[INSTRUCTIONS FOR THE TASK]
Your answer needs to include each line of the records in which the string "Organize" can be found.
------ DATA FOR ANALYSIS
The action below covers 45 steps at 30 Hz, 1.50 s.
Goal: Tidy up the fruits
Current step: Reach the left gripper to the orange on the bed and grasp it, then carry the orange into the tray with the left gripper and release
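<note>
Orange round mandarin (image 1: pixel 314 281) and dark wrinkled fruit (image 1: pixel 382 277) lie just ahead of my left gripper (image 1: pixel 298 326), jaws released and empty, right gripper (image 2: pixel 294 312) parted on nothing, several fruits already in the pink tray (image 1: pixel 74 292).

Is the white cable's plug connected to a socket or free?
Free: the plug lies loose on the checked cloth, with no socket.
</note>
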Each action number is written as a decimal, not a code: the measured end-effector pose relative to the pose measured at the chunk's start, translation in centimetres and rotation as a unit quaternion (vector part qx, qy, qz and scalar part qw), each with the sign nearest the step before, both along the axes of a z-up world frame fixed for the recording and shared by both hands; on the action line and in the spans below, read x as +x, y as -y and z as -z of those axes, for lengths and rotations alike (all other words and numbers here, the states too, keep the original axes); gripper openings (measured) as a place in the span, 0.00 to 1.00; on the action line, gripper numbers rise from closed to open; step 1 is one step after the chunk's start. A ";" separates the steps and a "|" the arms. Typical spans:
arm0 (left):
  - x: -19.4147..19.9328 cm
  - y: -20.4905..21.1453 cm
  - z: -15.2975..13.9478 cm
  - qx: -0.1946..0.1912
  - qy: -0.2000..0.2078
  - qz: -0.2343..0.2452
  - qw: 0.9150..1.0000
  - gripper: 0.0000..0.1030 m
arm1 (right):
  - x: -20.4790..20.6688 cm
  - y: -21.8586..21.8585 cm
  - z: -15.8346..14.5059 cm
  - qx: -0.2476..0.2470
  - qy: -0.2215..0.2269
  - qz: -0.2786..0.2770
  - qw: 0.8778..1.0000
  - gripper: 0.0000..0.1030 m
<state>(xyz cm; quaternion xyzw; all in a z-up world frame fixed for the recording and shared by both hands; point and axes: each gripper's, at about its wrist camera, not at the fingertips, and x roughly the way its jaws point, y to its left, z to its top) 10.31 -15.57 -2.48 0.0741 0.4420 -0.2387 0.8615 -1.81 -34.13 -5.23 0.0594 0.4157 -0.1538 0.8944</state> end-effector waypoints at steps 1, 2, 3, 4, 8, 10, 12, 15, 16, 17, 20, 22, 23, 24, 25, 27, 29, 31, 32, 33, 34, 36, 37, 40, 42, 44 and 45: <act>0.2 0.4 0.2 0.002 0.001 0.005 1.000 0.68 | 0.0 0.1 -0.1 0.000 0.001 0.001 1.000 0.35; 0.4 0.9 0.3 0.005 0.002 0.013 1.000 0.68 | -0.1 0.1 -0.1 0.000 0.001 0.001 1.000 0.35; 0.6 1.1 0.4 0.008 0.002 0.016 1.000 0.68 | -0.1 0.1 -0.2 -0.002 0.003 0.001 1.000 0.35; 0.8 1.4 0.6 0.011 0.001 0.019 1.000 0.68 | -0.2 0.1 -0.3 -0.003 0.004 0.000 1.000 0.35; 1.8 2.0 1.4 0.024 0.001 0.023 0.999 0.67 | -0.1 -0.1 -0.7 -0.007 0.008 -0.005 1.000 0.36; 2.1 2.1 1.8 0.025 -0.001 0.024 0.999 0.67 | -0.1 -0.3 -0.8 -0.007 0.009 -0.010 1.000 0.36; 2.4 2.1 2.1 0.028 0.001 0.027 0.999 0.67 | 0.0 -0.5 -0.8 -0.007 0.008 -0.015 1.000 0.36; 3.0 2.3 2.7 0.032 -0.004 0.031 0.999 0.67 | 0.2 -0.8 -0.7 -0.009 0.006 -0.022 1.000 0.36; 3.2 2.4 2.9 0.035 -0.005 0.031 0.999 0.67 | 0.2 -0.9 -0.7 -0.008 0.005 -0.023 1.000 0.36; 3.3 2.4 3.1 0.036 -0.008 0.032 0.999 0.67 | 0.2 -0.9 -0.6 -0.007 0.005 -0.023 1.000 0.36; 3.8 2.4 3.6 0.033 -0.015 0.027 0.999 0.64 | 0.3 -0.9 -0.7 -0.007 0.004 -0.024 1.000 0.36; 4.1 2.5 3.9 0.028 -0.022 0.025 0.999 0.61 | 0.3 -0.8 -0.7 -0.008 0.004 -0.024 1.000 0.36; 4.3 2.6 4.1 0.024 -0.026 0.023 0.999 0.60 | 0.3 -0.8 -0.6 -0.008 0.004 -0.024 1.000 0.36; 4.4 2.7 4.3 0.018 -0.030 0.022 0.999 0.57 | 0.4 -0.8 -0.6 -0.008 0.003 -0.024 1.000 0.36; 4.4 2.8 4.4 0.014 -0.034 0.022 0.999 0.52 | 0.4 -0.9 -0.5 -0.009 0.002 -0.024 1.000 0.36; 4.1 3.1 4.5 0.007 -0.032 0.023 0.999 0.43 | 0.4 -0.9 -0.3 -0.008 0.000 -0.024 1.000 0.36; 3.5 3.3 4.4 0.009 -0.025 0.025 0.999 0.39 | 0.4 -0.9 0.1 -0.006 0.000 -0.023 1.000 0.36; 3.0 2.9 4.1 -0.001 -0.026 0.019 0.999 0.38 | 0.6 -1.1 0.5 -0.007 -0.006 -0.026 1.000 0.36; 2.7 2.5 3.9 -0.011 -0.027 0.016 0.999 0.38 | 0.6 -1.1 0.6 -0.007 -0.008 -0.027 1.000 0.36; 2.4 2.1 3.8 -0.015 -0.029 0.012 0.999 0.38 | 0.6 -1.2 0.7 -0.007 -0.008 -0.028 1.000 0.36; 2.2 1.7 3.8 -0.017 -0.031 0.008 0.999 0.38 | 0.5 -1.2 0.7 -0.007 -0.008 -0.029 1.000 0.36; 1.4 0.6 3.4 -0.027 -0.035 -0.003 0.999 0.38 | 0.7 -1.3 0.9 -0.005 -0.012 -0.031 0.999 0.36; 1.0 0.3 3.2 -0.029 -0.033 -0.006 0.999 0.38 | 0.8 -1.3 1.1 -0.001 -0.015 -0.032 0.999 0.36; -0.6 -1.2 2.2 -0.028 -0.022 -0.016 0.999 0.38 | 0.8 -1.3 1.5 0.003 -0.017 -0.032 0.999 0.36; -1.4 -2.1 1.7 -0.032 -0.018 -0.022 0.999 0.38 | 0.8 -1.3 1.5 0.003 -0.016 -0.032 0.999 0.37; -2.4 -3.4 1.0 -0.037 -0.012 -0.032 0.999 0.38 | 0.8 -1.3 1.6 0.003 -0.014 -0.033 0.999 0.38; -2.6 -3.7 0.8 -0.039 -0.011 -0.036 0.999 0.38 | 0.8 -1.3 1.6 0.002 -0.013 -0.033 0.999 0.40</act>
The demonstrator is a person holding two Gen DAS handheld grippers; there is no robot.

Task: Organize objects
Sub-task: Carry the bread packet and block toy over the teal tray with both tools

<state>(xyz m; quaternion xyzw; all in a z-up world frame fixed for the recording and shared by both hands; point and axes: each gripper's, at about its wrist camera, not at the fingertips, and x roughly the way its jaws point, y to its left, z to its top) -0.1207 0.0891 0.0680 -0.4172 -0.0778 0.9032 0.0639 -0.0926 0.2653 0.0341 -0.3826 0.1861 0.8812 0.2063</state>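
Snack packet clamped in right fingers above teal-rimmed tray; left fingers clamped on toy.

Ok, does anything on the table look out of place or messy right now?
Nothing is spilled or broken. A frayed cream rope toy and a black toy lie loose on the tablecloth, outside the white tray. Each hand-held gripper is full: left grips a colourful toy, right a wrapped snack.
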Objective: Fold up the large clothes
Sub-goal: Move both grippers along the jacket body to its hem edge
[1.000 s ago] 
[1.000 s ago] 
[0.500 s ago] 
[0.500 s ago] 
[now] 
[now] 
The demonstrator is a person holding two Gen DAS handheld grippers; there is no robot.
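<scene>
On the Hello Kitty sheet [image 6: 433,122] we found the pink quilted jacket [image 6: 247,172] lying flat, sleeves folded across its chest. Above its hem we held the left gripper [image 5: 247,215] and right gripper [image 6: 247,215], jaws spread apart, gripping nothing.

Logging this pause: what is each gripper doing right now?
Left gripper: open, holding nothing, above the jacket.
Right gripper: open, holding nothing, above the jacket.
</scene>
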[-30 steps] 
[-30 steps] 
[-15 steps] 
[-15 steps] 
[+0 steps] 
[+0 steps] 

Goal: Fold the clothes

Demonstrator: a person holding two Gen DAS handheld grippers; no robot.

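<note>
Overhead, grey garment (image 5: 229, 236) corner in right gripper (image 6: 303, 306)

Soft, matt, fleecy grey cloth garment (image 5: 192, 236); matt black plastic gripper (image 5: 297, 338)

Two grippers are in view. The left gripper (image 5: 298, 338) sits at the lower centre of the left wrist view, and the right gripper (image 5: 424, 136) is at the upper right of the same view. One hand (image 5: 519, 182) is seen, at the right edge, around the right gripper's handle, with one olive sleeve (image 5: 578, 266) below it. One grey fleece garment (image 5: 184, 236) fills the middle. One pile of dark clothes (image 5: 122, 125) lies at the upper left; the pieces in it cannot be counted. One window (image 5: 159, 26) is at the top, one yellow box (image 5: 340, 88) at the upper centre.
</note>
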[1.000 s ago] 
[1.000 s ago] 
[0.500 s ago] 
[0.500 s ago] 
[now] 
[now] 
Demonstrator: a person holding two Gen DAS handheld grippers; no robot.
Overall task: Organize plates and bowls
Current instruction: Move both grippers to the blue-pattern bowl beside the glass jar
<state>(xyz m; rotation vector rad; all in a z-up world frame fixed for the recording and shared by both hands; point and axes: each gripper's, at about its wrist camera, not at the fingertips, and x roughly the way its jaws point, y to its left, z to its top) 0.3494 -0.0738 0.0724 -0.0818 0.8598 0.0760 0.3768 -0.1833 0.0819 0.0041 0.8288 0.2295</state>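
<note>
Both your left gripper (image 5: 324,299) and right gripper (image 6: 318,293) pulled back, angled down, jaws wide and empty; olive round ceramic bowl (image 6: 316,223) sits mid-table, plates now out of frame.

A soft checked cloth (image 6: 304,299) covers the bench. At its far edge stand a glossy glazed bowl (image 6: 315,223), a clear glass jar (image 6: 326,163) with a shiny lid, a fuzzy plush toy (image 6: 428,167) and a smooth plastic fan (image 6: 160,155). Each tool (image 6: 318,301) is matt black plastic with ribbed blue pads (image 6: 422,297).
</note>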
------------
[OUTPUT]
Task: Organize objects
Overall task: Organize plates and bowls

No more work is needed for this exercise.